Approximately 1,000 Nepali workers die abroad each year. In fiscal year 2024/25, 1,401 bodies were repatriated, the majority aged 26 to 40. Nearly 12 percent of those deaths are recorded as suicides. Nepal's bilateral labor agreements must begin incorporating mandatory employer co-contributions to the SSF, or, at a minimum, portability mechanisms that ensure benefits earned abroad follow the worker home, not just for illness.
The "Free Visa, Free Ticket" Fiction.
Introduced in July 2015, the “Free Visa, Free Ticket” (FVFT) policy was designed to shift visa and airfare costs from workers to destination-country employers across seven Gulf states and Malaysia. In principle, it was a landmark assault on debt bondage. In practice, the ILO's recruitment profile for Nepal reveals that only 7 percent of workers operate under a genuine "employer-pay" model. The policy contains its own escape hatch: if an employer refuses to pay, the recruitment agency may pass the cost back to the worker. This loophole has swallowed the rule. Workers continue to pay NPR 70,000 to well over NPR 150,000 in combined costs, often financed through high-interest loans that lock them into exploitative employment to service the debt. A policy that promises zero-cost migration while presiding over a system in which 93 percent of workers still pay is not a policy failure; after eleven years, it is a policy fiction.
The Common Thread
The two issues discussed above are expressions of the same structural logic. The painful costs of migration, including the recruitment debt, occupational damage, and broken health, are borne entirely by workers and their families, while the value is captured elsewhere. Workers pay to leave, pay again through uncompensated occupational risk abroad, and pay a third time upon return through healthcare costs neither their foreign employers nor the state has provided for.
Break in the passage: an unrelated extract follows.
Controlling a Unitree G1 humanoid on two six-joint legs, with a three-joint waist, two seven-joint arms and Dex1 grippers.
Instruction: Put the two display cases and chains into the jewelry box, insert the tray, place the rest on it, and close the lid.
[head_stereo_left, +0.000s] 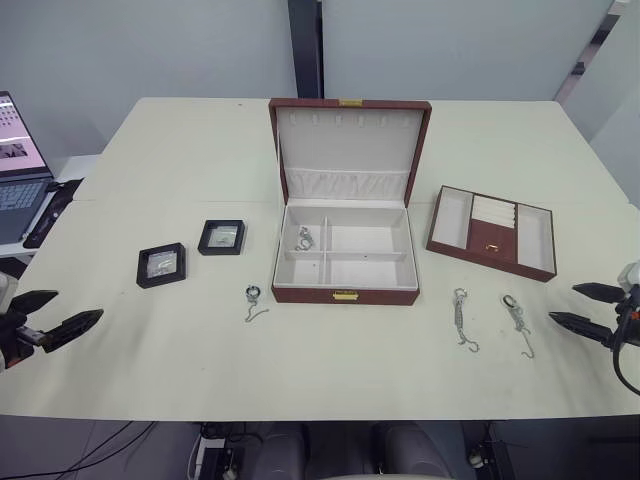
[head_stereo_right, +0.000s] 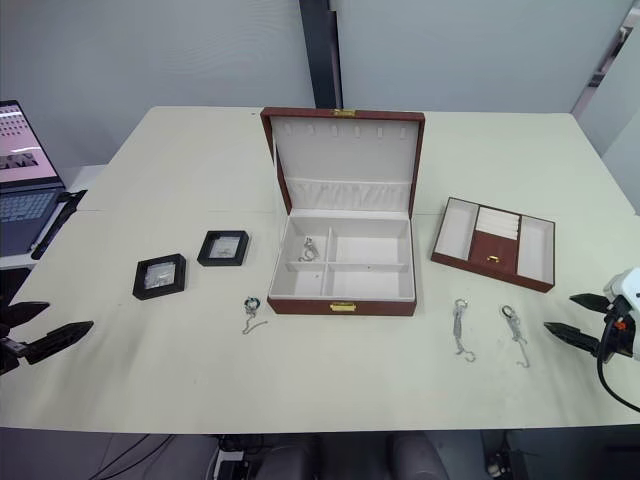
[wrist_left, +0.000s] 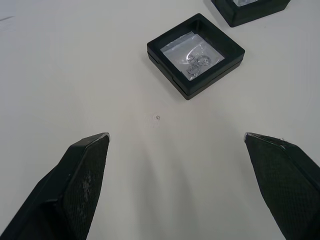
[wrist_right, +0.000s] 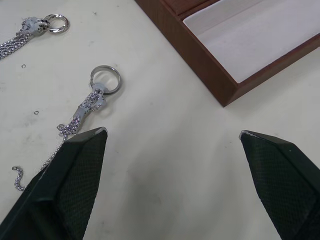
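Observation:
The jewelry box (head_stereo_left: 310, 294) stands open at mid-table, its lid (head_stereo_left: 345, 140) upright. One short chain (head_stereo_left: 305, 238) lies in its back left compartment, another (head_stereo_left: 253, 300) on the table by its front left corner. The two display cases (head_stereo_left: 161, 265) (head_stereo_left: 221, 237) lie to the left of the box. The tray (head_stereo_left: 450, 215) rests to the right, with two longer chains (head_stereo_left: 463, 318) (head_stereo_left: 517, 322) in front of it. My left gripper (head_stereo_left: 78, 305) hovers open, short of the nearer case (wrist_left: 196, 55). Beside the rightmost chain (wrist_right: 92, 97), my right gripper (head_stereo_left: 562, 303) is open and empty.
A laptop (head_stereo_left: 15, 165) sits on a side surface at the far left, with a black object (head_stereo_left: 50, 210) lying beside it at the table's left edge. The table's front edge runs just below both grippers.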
Over 91 percent of the outbound workforce remains in low-tier categories. The ILO warns that LDC graduation could jeopardize 132,000 domestic jobs, making migration increasingly unavoidable for many households. If Nepal is serious about building a value-adding economy, reform must operate on two fronts: renegotiating bilateral agreements to include mandatory employer SSF contributions and replacing the FVFT with an enforceable employer-pay mechanism backed by joint liability. The architecture for this is not theoretical; the Philippines Overseas Workers Welfare Administration operates a welfare fund that draws a mandatory USD 25 per contract from workers, employers, or recruitment agencies alike. The amounts are modest; the principle is not. It establishes a tripartite obligation in which the employer, not just the worker, carries the cost of the risk. Hence, Nepal needs its own version of that compact.